Personal information
- Born: March 20, 1974 (age 52) Brantford, Ontario
- Education: University of Michigan
- Height: 5 ft 11 in (180 cm)
- Weight: 147 lb (67 kg; 10 st 7 lb)

Sport
- Country: Canada
- Sport: Track and field
- Event(s): 1500 m, Mile
- University team: Michigan Wolverines
- Now coaching: Michigan Wolverines
- Personal bests: 1500 m: 3:31.71 NR; Mile: 3:50.26 NR;

Medal record
Track and field
Representing Canada
Commonwealth Games
| Silver medal – second place | 1994 Victoria | 1500 m |
World Junior Championships
| Bronze medal – third place | 1992 Seoul | 1500 m |

= Kevin Sullivan (runner) =

Canadian athletics competitor (born 1974)

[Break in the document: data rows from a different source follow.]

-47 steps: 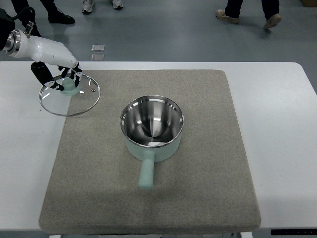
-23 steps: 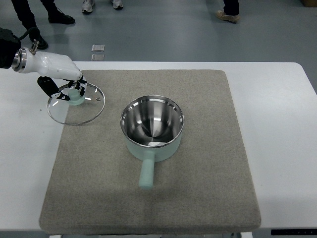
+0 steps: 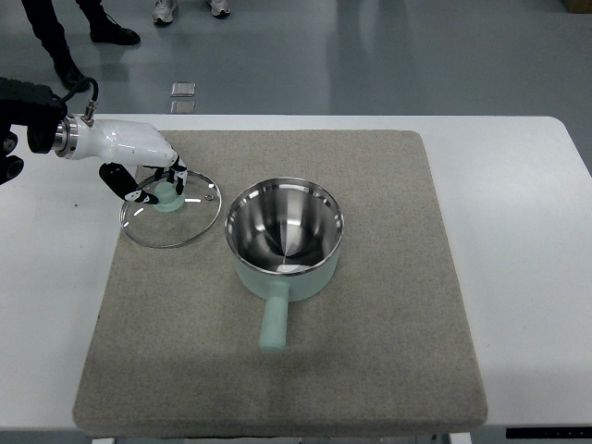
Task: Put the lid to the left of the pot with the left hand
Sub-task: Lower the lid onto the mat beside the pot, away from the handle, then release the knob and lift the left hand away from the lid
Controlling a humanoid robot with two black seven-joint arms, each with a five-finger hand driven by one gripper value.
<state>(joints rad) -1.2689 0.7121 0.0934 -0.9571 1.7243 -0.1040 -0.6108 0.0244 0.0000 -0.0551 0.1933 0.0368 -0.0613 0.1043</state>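
While left hand [image 3: 153, 176] grips pale green knob, fingers curled round it, glass lid [image 3: 172, 207] sits just left of pot [image 3: 284, 236], over mat [image 3: 388, 305] left edge. Carry looks nearly done. Left: set down, release. Right arm unseen.

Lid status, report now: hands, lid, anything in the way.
Left hand gripping the knob of the lid; right hand not in view. Lid over the mat, just left of the pot, rims close. Nothing in the way.
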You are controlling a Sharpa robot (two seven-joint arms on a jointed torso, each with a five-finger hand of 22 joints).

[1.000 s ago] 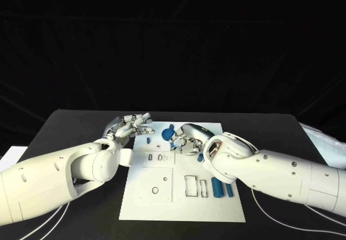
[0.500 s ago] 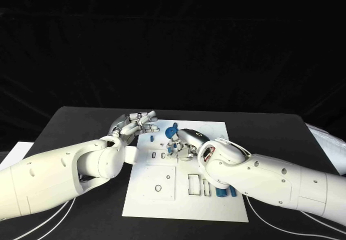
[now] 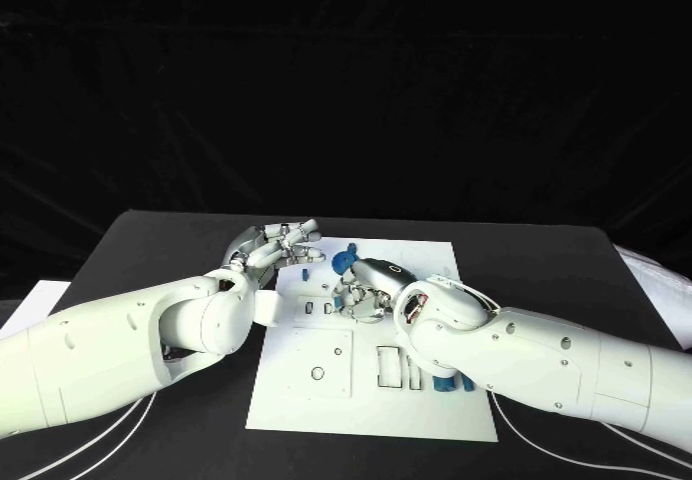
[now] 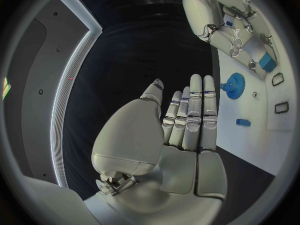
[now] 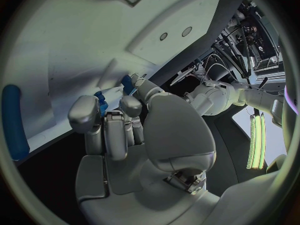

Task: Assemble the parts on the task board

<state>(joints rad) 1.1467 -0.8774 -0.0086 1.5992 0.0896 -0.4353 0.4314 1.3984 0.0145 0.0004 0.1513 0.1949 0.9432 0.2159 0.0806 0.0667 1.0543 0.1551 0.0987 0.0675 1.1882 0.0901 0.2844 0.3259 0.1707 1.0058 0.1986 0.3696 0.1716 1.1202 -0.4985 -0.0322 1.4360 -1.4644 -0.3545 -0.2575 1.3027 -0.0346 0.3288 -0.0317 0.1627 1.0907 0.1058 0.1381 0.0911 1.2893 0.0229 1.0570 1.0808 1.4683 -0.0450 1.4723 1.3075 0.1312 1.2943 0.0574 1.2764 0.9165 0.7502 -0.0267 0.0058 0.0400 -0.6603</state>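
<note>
Seating a small blue part (image 5: 100, 101) into the task board (image 3: 433, 415) looks to be the step in hand — the piece should be kept square and lowered slowly. It is pinched at the curled fingertips (image 5: 83, 114) of the right hand (image 3: 369, 285), over the board's upper middle. The left hand (image 3: 274, 248) is held flat, fingers together, empty, beside the board — the blue gear (image 4: 235, 85) lies just beyond it.

Head camera looks down from above; both wrist cameras sit close, sharing the task board (image 3: 361, 400).
</note>
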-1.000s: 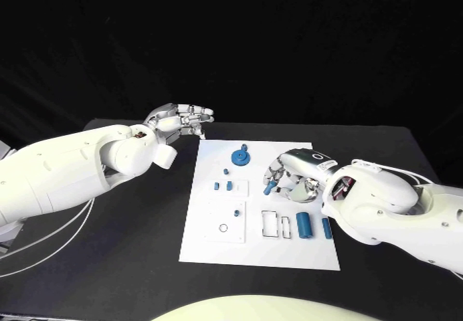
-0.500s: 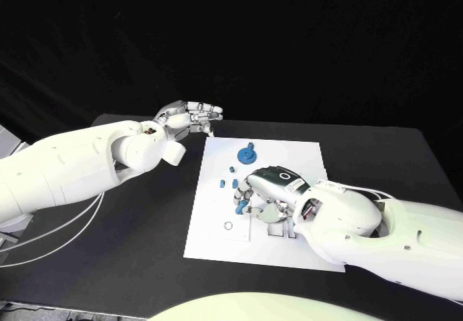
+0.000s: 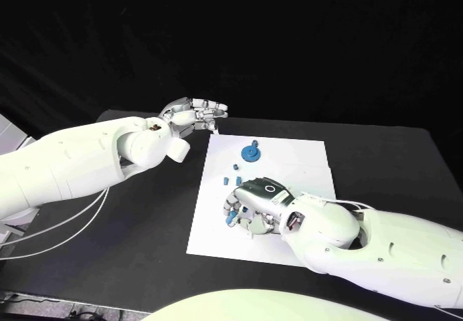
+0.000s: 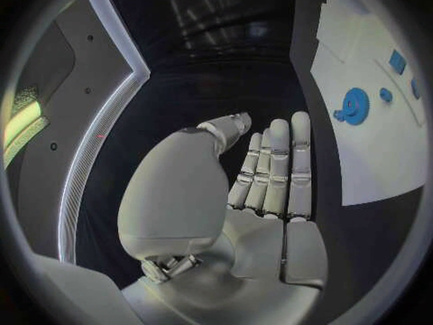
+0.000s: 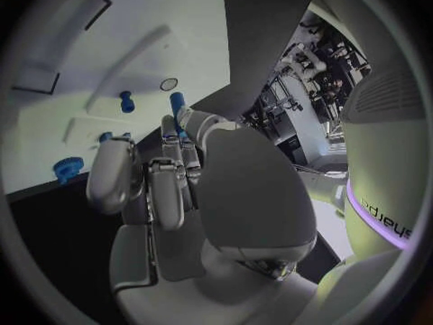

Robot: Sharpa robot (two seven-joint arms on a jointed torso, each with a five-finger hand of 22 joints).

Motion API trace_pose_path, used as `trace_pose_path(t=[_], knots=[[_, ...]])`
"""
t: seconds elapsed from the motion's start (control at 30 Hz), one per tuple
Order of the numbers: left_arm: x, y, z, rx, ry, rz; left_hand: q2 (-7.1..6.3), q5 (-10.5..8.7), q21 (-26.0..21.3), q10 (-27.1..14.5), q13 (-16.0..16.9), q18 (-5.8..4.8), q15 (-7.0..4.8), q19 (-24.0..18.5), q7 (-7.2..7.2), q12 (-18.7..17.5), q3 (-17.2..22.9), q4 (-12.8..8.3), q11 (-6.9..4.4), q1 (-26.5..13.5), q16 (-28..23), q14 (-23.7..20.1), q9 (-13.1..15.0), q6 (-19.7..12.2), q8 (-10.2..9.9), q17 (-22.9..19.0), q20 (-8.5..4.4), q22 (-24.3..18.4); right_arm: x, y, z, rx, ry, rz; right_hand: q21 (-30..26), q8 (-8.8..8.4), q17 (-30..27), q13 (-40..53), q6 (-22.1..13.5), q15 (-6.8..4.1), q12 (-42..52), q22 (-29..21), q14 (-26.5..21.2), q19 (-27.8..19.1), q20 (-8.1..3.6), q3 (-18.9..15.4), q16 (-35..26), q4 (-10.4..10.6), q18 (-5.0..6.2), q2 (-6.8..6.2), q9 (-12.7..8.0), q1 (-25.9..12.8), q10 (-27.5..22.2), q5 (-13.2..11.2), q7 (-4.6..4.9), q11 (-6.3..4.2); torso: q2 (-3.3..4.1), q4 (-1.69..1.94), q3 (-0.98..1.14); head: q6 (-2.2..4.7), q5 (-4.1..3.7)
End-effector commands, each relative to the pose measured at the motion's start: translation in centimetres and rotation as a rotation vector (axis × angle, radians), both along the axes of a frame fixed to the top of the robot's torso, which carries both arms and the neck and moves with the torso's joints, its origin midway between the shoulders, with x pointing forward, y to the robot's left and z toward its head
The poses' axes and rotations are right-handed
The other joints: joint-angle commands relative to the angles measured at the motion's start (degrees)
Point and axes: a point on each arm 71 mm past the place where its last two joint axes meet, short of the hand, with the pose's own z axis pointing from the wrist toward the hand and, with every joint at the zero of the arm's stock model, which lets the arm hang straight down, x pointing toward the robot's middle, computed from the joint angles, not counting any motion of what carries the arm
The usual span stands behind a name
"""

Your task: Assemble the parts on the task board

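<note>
- A black table (image 3: 116, 241) carries the white task board (image 3: 290, 150), which lies flat in the middle; behind the table there is only darkness.
- Taking the board as landmark: bare black tabletop runs along its left edge and its right edge, and a strip shows at its near edge as well.
- The board's far end is uncovered, and a blue gear (image 3: 250, 154) sits there with a small blue knob just beyond it.
- A little nearer than the gear, two small blue pegs (image 3: 231, 180) stand side by side on the board.
- The right hand (image 3: 255, 204) lies over the near half of the board, its back turned up and its fingers curled down toward the surface.
- In the right wrist view a blue part (image 5: 177, 105) shows at the fingertips, with another blue peg (image 5: 127, 102) standing apart on the board; whether the hand actually holds the part I cannot tell.
- The left hand (image 3: 196, 114) hovers beyond the board's far-left corner, off the white surface.
- In the left wrist view its fingers (image 4: 277, 167) are straight and close together, the thumb held apart, holding nothing.
</note>
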Motion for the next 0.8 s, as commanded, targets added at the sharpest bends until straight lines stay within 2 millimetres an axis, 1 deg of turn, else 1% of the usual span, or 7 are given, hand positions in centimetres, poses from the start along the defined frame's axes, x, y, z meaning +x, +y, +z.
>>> trace_pose_path(t=[0.03,0.17,0.3,0.8], knots=[[-0.06,-0.25,0.13,-0.008,-0.004,-0.020,0.10,0.07,-0.2,-0.4,-0.1,0.82,0.46,0.1,1.03,0.4,-0.2,0.1,-0.15,-0.5,-0.3,-0.1,-0.1,-0.3,-0.1,-0.1,0.30,-0.1,-0.15,0.25,-0.20,-0.016,-0.029,0.022,-0.1,0.18,0.0,0.0,0.0,-0.38,-0.2,0.1,3.1,2.5,-0.30,0.3,0.2,-0.2,0.26,0.71,4.0,0.0,3.3,0.4,0.39,-2.88,0.03,-0.05,0.07,-0.28,0.30],[-0.06,-0.27,0.12,-0.008,-0.004,-0.022,0.10,0.07,-0.2,-0.4,-0.1,0.82,0.46,0.1,1.03,0.4,-0.2,0.1,-0.15,-0.5,-0.3,-0.1,-0.1,-0.3,-0.1,-0.1,0.30,-0.1,-0.19,0.45,-0.48,-0.024,-0.028,0.023,-0.1,0.18,0.0,0.0,0.0,-0.38,-0.2,0.1,3.1,2.5,-0.30,0.3,0.2,-0.2,0.26,0.71,4.0,0.0,3.3,0.4,0.39,-2.88,0.02,-0.12,0.05,-0.38,0.39],[-0.07,-0.29,0.12,-0.008,-0.003,-0.023,0.10,0.07,-0.2,-0.4,-0.1,0.82,0.46,0.1,1.03,0.4,-0.2,0.1,-0.15,-0.5,-0.3,-0.1,-0.1,-0.3,-0.1,-0.1,0.30,-0.1,-0.10,0.46,-0.70,-0.035,-0.036,0.017,0.0,0.20,0.1,0.0,0.0,-0.38,-0.2,0.1,3.1,2.5,-0.29,0.4,0.2,-0.3,0.24,0.69,4.1,-0.1,3.4,0.4,0.39,-2.87,0.05,-0.08,0.08,-0.54,0.46],[-0.05,-0.14,0.08,-0.006,0.000,-0.022,0.13,0.08,-0.3,-0.4,-0.1,0.83,0.47,0.2,1.03,0.4,-0.2,0.1,-0.15,-0.4,-0.2,-0.1,-0.1,-0.4,0.0,-0.1,0.31,-0.1,0.12,0.14,-1.12,-0.074,-0.043,0.014,0.2,0.24,0.1,0.1,-0.1,-0.37,-0.2,0.2,3.1,2.5,-0.29,0.5,0.3,-0.4,0.21,0.67,4.1,-0.2,3.4,0.4,0.40,-2.86,-0.04,-0.05,0.04,-0.77,0.54]])
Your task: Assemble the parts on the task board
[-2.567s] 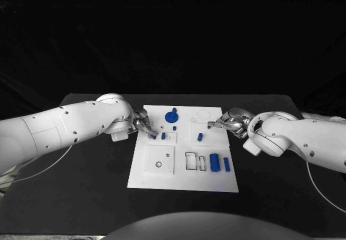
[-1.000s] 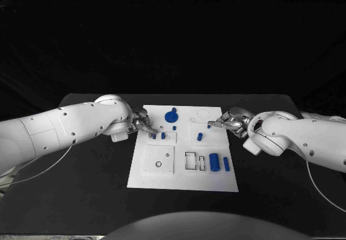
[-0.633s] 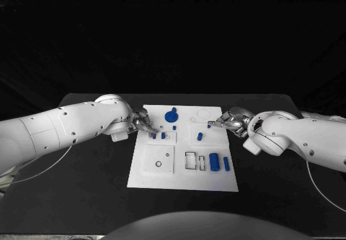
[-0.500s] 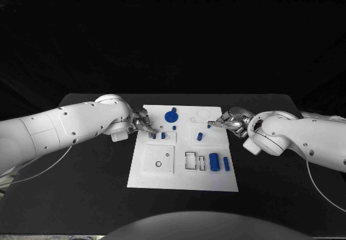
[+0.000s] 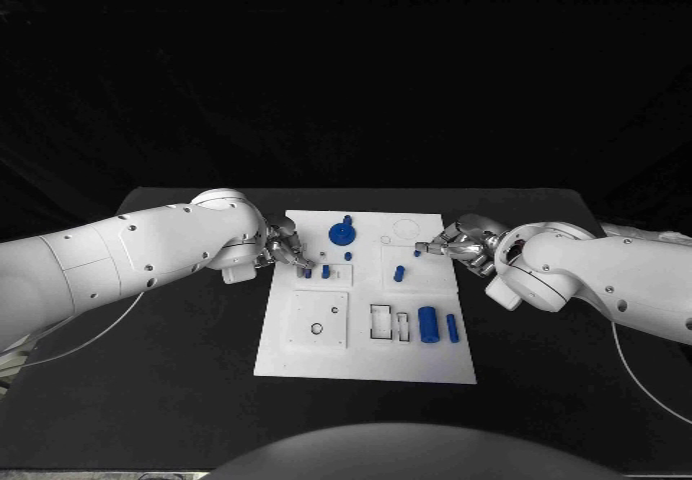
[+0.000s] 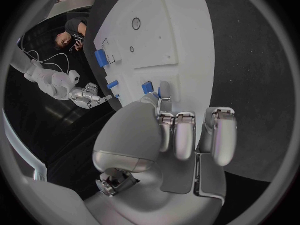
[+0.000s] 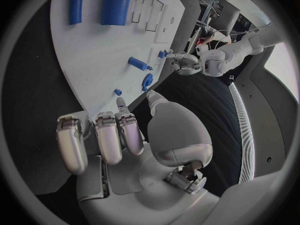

Kevin Sullivan (born March 20, 1974) is a retired Canadian middle-distance runner who holds the Canadian records in the 1500 m and the mile. Since 2014, he has served as the head coach of the track and field and cross country teams at his alma mater, the University of Michigan

==Personal life==
Sullivan studied civil engineering at the University of Michigan where he had 14 All-American honours and won 4 NCAA titles (one relay and 3 individual). Sulivan's father, Richard, is a machinist. He has two brothers, Darren and Colin. He played hockey and soccer while growing up in Brantford. Kevin is Married to Ilora Cipolat a former track and field Coach at West Virginia University. Kevin and Ilora are the parents of Cian Sullivan. The couple reside live in Ann Arbor, Michigan

==Athletics career==
Sullivan competed in 1000 metres, 1500 metres, and mile events and represented Canada. His personal best times are 3:31.71 for the 1500 (set in June 2000) and 3:50.36 for the mile. He is the former Canadian record-holder for the indoor 3000 m, 7:40.17 (set February 9, 2007). His best Olympic showing is a fifth-place finish at Sydney. In 2005, he left his longtime Michigan coach, Ron Warhurst, to train under the coaching of Juli Henner. In the 2008 Summer Olympics, Sullivan reached the semi-finals of the 1500 metres but failed to qualify for the final. Sullivan was also a torchbearer for the 2010 Winter Olympics, carrying the torch into Brantford.

Sullivan was an assistant coach at Michigan in the early 2000s. He was a volunteer assistant coach at the University of Illinois at Urbana-Champaign and a coach at Florida State University.

Sullivan has been named one of the greatest Canadian distance runners of all time, concerning his placings in international competition, having competed at 3 Olympic Games, 22 World Championships (outdoors, indoors, and cross country), and still holding 4 Canadian track and field records including 3 outdoor and 1 indoor.

===Personal bests===

| Event | Best | Location | Date |
|---|---|---|---|
| 800 metres | 1:47.06 | Baton Rouge, LA, United States | 1 January 1995 |
| 1000 metres | 2:17.59 | Athens, Greece | 28 June 2000 |
| 1500 metres | 3:31.71 | Rome, Italy | 30 June 2000 |
| Mile | 3:50.26 | Oslo, Norway | 28 July 2000 |
| 2000 metres | 5:04.35 | Gateshead, England | 19 July 1998 |
| 3000 metres | 7:41.61 | Stockholm, Sweden | 22 July 2008 |
| 5000 metres | 13:19.27 | Walnut, CA, United States | 13 April 2007 |

==Coaching career==
Sullivan is the men's distance & cross country head coach at University of Michigan. In his first year, the Michigan Wolverines qualified for the NCAA Division 1 Cross Country Championships under his leadership. Kevin took this position in 2014, after years of successful coaching at Florida State University where he assisted his wife coaching the women's distance team. Kevin also coached at University of Illinois at Urbana-Champaign.